La Chine est très fière, à juste titre, de bientot accueillir les Jeux Olympiques et de pouvoir, à cette occasion, montrer au monde sa puissance économique et son très haiut niveau technologique. Elle aura, d'içi là, dépassé l'Allemagne comme troisième puissance économique mondiale, sera devenu le premier exportateur mondial et aura l'occasion de monter sa maitrise techniques dans les nombreux ouvrages d'art, sportifs ou culturels qui auront été construits pour ces jeux. Des jeux qui couteront considérablement plus cher que ceux d'Athènes( 30 milliards contre 7!) et qui se caractériserons par le fait que, contrairement à ceux d'Athènes, tout sera prêt bien avant l'ouverture des jeux.Un net avantage pour la dictature du prolétariat sur l'improvisation à la grecque qui avait pourtant réussi à tout finir à temps.

Par contre le même monde aura l'occasion de se rendre compte que pour la maîtrise de la pollution en Chine, ça risque d'être une autre paire de manches. Une manière de démontrer, s'il en était besoin, que développement économique et pollution sont indissolublement liés. L'atmosphère au dessus de Pekin et des autres grandes villes chinoises nous ramènent en effet au bon vieux temps du fog à Londres et du Smog sur Los Angeles qui avait initiés les premières prises de conscience de la pollution atmosphérique liée à l'activité humaine. Sauf qu'il est inutile de faire des mesures sophistiquées pour mesurer cette pollution.canalblog175

La Chine utilise une mesure simple et compréhensible par tous, le nombre de jours dans l'année pendant lesquels le ciel est clairement visible!! Voiçi, par exemple, çi contre,l'évolution de cette mesure de pollution sur la période 98/2007 pour la ville de Pekin. En 2006 ce sont pendant pas moins de 241 jours que le ciel n'a pas pu être vu clairement, soit les deux tiers du temps annuel. Alors qu'il y a moins de dix ans, on voyait le ciel au contraire les deux tiers des jours;

La faute au dévéloppement économique extraordinaire du pays, à son assujetissement énergétique à des productions d'électricité polluantes, le charbon en particulier, et à l'accroissement du parc automobile qui résulte de la hausse du niveau de vie. Curieusement la Chine a remplacé une circulation urbaine vélocipédique considérable par de la circulation automobile, exactement l'inverse de ce que nous essayons de faire désormais dans les grandes villes occidentales.
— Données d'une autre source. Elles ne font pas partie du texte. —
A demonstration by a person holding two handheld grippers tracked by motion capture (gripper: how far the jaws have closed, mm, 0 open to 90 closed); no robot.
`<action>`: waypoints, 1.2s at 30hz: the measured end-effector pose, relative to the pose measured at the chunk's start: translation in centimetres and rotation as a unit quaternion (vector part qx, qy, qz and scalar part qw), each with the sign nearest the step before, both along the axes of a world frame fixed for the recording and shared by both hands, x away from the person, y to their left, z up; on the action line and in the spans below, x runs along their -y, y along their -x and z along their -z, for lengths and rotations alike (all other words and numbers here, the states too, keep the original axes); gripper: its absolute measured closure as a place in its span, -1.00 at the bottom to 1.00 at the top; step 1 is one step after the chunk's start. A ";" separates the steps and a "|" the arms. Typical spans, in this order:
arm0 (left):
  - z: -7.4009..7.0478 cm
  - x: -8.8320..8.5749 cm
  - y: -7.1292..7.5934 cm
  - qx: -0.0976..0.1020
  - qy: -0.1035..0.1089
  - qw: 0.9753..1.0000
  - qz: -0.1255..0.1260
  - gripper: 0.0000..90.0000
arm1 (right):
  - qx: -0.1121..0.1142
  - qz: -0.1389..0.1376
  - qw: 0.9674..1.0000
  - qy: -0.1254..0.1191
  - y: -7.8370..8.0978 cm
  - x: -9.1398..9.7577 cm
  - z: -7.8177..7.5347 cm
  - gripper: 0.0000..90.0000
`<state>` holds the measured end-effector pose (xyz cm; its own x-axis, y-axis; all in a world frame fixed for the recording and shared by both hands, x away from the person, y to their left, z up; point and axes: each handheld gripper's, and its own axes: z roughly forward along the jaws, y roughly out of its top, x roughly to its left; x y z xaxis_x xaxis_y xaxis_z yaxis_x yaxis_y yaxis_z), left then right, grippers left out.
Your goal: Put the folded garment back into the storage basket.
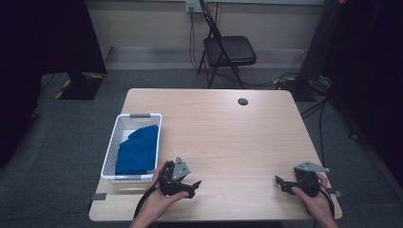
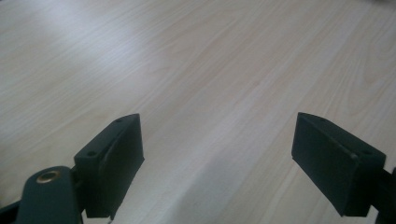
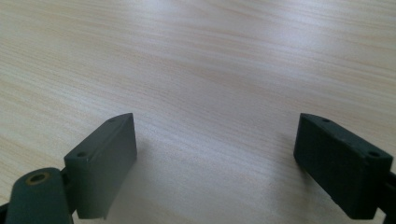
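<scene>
- The left gripper (image 1: 194, 186) sits low over the near edge of the table (image 1: 223, 128), held in the person's left hand (image 1: 159, 197); its jaws stand wide apart with nothing between them.
- In the left gripper view, that gripper (image 2: 217, 158) shows two black pads (image 2: 334, 163) spread to the frame's sides, and bare pale wood grain runs between and beyond them.
- The right gripper (image 1: 281, 182) rests near the table's near right corner in the person's right hand (image 1: 313, 197); its jaws are also spread, holding nothing.
- The right gripper view gives the same close look: this gripper (image 3: 215, 161) with its pads (image 3: 338, 161) far apart and only wood grain ahead, close under the jaws.
- The high view adds what neither gripper view gives: the two grippers point toward each other across the table's near strip, well apart, each with a grey three-cornered plate (image 1: 180, 167) on top.
- Just beside the left gripper, on its outer side and a little farther from the person, stands a white basket (image 1: 110, 159) at the table's left edge.
- A blue cloth (image 1: 139, 149) lies bunched inside the basket, filling most of it; the end farthest from the gripper shows bare white bottom.
- Farther out, across the table from both grippers, a small dark round hole (image 1: 243, 101) sits in the tabletop near the far edge.
- Beyond the table, a black folding chair (image 1: 228, 50) stands on the grey floor by the wall.
</scene>
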<state>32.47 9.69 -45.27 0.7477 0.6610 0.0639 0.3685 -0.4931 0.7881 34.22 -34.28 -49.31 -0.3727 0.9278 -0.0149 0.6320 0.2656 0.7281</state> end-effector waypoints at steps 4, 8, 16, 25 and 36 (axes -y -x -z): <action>0.7 0.3 0.3 -0.011 0.002 1.000 0.014 -0.64 | 0.000 0.000 1.000 0.000 0.0 0.0 0.0 -0.73; 1.6 0.4 0.2 -0.022 0.001 1.000 0.016 -0.64 | 0.000 0.000 1.000 0.000 0.0 0.0 0.0 -0.73; 2.7 0.2 -0.8 -0.033 -0.011 0.999 0.009 -0.64 | 0.000 0.000 1.000 0.000 0.0 0.0 0.0 -0.73; 4.2 -0.3 -1.5 -0.045 -0.020 0.999 -0.012 -0.66 | 0.000 0.000 1.000 0.000 0.0 0.0 0.0 -0.73; 4.4 -0.3 -1.7 -0.056 -0.004 0.998 -0.016 -0.71 | 0.000 -0.001 1.000 0.000 0.0 0.0 0.0 -0.73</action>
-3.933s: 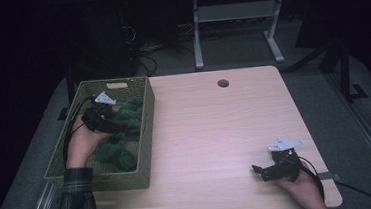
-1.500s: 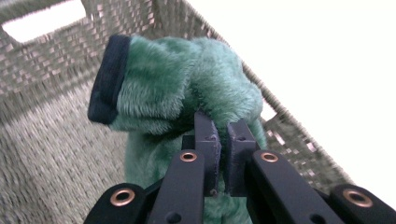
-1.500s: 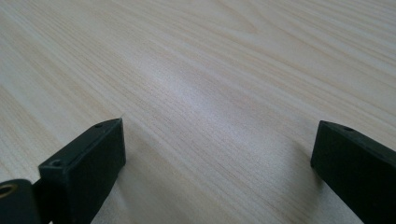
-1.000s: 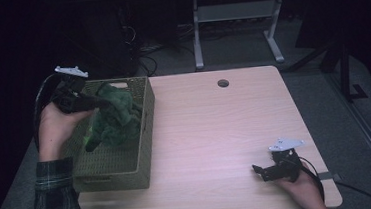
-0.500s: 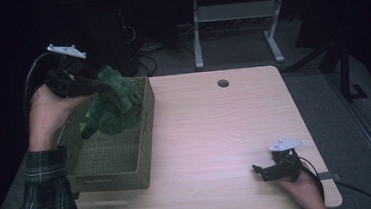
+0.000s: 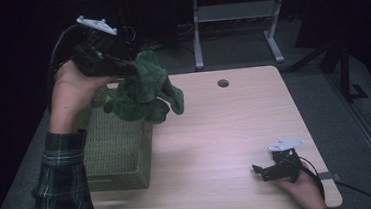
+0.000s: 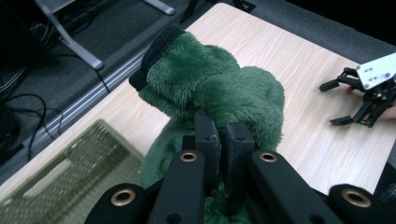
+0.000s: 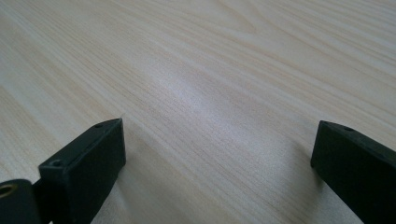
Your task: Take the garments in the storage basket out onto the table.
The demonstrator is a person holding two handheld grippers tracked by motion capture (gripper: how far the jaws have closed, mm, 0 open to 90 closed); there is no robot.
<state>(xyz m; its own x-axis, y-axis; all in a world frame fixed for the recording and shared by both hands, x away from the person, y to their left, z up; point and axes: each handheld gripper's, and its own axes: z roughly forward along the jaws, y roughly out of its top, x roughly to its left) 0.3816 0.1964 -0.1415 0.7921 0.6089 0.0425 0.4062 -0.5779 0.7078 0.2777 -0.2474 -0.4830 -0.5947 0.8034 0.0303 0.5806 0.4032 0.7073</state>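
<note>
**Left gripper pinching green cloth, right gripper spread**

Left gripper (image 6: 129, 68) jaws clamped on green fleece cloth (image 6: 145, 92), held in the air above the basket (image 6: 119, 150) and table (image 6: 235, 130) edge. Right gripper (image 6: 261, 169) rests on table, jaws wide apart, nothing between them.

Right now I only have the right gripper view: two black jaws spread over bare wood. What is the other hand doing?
Observer: The left gripper holds a green plush garment in the air, above the woven basket.
Operator: Is the grip firm?
Observer: In the left gripper view its jaws pinch the fabric, nearly closed.
Operator: And where is my gripper?
Observer: The right gripper rests near the table's front right corner, open, with nothing between its jaws.
</note>
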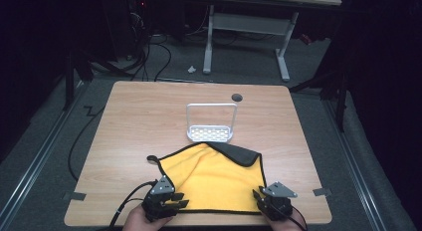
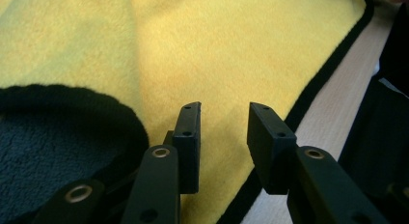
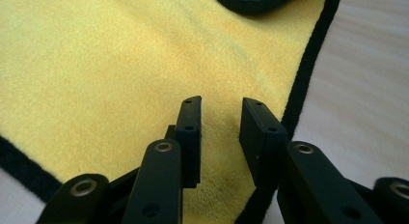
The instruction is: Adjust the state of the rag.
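Observation:
A yellow cloth (image 1: pixel 219 178) with a black hem lies flat on the near half of the wooden table (image 1: pixel 149 116). Its far right corner is folded over and shows a dark grey underside (image 1: pixel 240 153). My left gripper (image 1: pixel 180 200) rests at the cloth's near left corner. In the left gripper view the left gripper (image 2: pixel 224 108) is open above the yellow cloth (image 2: pixel 241 50), beside a grey fold (image 2: pixel 48 147). My right gripper (image 1: pixel 259 196) sits at the near right corner. The right gripper (image 3: pixel 220 102) is open over the cloth (image 3: pixel 120 64), close to its black hem (image 3: pixel 308 64).
A white wire rack (image 1: pixel 210 135) with a tall handle loop stands just beyond the cloth at the table's middle. A round cable hole (image 1: pixel 237 97) lies behind it. Grey tape tabs (image 1: pixel 74 195) (image 1: pixel 322 191) mark the near table edges. A white desk frame stands on the floor beyond.

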`<state>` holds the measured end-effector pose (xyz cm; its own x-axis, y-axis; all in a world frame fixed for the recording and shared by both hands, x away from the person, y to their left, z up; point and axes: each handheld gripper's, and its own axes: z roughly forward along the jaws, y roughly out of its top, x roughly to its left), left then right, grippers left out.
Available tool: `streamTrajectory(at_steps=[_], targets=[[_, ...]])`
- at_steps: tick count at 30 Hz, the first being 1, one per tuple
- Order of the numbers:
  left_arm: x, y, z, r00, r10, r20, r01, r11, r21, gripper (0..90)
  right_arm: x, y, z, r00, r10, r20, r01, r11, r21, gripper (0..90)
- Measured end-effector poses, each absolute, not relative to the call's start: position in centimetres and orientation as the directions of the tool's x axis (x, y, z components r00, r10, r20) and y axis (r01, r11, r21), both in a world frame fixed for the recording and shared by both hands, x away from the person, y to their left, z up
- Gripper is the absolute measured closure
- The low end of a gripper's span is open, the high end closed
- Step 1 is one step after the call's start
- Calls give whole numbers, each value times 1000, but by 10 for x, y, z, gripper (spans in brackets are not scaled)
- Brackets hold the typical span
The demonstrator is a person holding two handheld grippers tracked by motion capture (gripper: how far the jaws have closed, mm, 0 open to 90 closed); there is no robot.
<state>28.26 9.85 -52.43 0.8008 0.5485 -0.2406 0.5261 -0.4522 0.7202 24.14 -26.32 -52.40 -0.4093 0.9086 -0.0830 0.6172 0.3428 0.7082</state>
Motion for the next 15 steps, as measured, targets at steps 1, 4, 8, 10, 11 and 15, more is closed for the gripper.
streamTrajectory(at_steps=[1,4,8,10,11,15], targets=[[283,96,-524,800,554,-229,517,-444,732,638,237,-265,-524,-408,910,-74,621,336,708,698],[288,89,-525,792,572,-213,511,-431,744,625,238,-266,-521,-404,912,-63,617,323,718,681],[287,82,-528,788,576,-216,524,-445,726,632,266,-257,-519,-409,910,-65,618,329,714,677],[281,80,-528,802,555,-220,518,-462,720,643,275,-255,-521,-408,910,-69,625,334,706,675],[273,78,-528,817,532,-224,506,-475,720,643,276,-256,-523,-410,910,-65,630,335,701,677],[265,74,-528,830,489,-268,514,-485,708,654,259,-265,-523,-414,908,-60,628,333,703,679]])
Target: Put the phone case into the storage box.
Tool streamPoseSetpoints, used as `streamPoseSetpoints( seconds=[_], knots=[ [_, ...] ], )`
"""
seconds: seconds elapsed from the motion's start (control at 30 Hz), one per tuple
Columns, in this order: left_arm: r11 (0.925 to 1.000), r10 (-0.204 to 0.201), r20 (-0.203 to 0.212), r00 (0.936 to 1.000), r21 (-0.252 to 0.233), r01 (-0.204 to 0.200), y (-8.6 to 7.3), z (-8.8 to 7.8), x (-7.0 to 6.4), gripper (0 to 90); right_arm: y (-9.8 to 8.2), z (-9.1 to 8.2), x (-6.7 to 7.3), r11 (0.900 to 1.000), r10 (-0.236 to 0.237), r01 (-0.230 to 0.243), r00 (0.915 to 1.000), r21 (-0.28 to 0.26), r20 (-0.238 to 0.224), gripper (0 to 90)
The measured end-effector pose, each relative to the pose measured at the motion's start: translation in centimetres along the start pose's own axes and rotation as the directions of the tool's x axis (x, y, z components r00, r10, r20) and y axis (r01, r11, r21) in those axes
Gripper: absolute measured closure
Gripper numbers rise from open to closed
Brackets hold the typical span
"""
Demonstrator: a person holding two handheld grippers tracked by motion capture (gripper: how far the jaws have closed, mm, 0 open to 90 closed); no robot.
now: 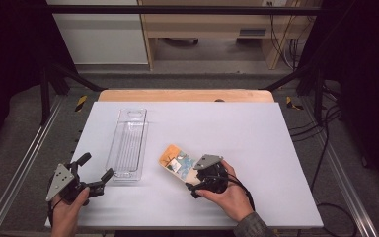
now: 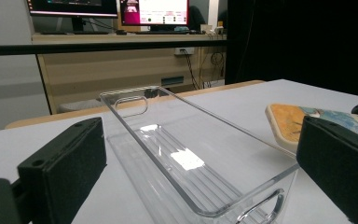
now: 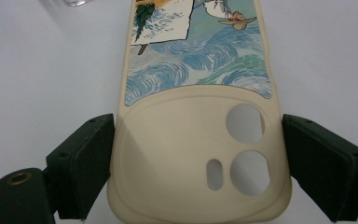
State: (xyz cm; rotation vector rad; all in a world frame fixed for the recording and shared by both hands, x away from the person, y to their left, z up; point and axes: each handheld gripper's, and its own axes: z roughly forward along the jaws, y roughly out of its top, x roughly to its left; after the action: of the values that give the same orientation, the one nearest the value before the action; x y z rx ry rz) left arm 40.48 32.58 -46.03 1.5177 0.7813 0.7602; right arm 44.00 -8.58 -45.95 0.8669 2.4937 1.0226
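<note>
Right hand-held gripper (image 3: 193,163) straddles phone case (image 3: 198,140) at camera-cutout end, pads seemingly grasping its edges, on white worktop (image 1: 256,138). Left hand-held gripper (image 1: 96,173) released, clear tray (image 1: 128,143) at its 1 o'clock.

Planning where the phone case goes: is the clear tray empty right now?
Empty. The clear tray shows only its bare ribbed floor; the phone case lies on the table beside it.

White table (image 1: 256,128), wooden strip along far edge. Clear plastic tray (image 1: 128,143) lies lengthwise left of centre, empty. Phone case (image 1: 176,162) with painted wave art lies flat just right of tray, not touching it.
</note>
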Motion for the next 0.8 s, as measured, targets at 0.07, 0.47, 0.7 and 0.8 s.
streamPoseSetpoints(
  seconds=[0.07, 0.47, 0.7, 0.8],
  knots=[
    [0.9999, 0.01, 0.002, 0.9999, 0.003, -0.01, 0.0, 0.0, -0.1, 1.5, -0.2, -0.1, -0.3, 1.0, 0.002, -0.001, 0.9999, -0.011, 0.016, 12.6],
    [0.9951, 0.096, 0.025, 0.9951, 0.023, -0.097, 1.1, 0.4, -1.9, 2.1, -0.5, -0.8, -1.9, 0.997, 0.063, -0.062, 0.9979, -0.039, 0.015, 12.6],
    [0.9792, 0.197, 0.053, 0.9791, 0.041, -0.199, 2.7, 1.6, -3.3, 2.4, 0.8, -1.6, -2.8, 0.997, 0.072, -0.072, 0.9974, -0.01, -0.002, 12.6],
    [0.9712, 0.231, 0.064, 0.9709, 0.046, -0.234, 3.7, 2.5, -3.7, 2.8, 1.4, -1.8, -3.3, 0.997, 0.079, -0.079, 0.9967, 0.015, -0.016, 12.6]
  ],
)
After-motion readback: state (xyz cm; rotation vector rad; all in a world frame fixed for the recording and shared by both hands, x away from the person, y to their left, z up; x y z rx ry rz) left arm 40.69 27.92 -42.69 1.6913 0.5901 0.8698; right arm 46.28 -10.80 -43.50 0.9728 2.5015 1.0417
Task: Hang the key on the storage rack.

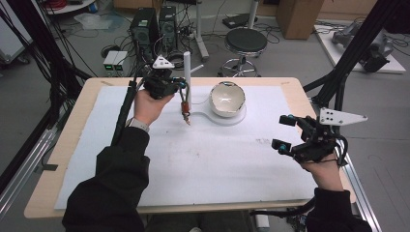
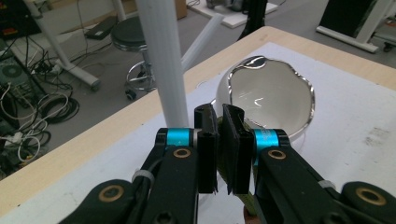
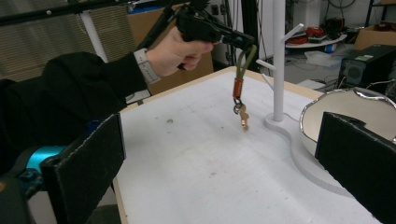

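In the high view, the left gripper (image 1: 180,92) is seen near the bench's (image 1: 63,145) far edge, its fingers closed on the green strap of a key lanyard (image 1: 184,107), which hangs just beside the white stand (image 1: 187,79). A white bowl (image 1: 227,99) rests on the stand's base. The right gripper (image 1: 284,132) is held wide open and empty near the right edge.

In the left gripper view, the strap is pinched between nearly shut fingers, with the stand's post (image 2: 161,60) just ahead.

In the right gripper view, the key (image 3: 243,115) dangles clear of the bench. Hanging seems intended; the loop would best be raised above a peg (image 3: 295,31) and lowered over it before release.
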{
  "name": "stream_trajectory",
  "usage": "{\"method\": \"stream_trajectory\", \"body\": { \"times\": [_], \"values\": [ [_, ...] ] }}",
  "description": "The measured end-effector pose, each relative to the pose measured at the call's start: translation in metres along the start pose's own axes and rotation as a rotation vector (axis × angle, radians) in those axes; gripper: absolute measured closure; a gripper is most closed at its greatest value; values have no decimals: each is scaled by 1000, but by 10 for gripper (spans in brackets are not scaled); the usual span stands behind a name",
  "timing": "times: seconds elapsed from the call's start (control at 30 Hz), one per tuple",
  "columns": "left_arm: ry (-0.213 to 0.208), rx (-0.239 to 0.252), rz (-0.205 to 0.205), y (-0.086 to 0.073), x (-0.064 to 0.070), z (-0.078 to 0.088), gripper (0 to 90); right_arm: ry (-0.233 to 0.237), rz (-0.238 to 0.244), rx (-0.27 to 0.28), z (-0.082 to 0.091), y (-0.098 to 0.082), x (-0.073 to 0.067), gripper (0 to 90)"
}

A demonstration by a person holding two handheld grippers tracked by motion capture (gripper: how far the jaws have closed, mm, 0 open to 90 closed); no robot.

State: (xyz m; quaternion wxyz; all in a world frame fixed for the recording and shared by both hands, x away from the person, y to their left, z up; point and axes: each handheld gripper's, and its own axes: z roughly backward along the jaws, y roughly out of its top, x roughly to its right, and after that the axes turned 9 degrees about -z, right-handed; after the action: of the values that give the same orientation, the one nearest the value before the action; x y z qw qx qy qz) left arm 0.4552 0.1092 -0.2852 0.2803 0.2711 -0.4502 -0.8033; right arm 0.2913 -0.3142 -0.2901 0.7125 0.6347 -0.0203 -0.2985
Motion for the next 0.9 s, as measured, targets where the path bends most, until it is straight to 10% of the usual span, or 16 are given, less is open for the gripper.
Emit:
{"method": "stream_trajectory", "body": {
  "times": [0.73, 0.9],
  "values": [
    [9, -63, -8, -9, -6, -31, 827, 1, 3, -19, 0, -5, 2, 8],
    [18, -32, 49, -12, -14, -19, 556, -2, 0, -20, 1, -6, 3, 8]
  ]
}}
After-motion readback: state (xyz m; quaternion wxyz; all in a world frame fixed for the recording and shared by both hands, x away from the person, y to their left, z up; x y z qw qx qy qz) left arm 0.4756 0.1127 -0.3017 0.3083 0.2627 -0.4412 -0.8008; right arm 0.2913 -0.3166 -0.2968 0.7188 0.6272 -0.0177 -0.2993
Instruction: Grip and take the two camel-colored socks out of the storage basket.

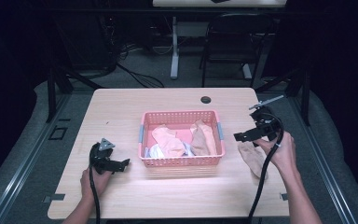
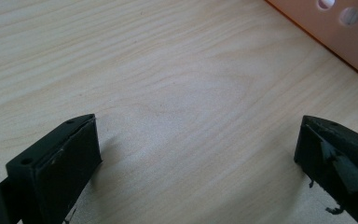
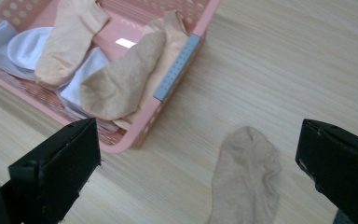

L'inconvénient, c'est que pour courir vite et battre des records il faut un air aussi pur que possible. Nul doute que les athlètes auront l'occasion de ressentir les effets de cette pollution dans leur performances. Les JO risquent donc d'être un révélateur de l'état de la pollution dans le pays, ce qui n'est surement pas ce que les autorités chinoises souhaitent. Si cela pouvaient les inciter à signer Kyoto II et a amplifier leurs efforts contre la pollution, ce serait une retombée bien plus positive encore pour le monde que la demonstration de la  puissance économique et technique dont personne ne doute.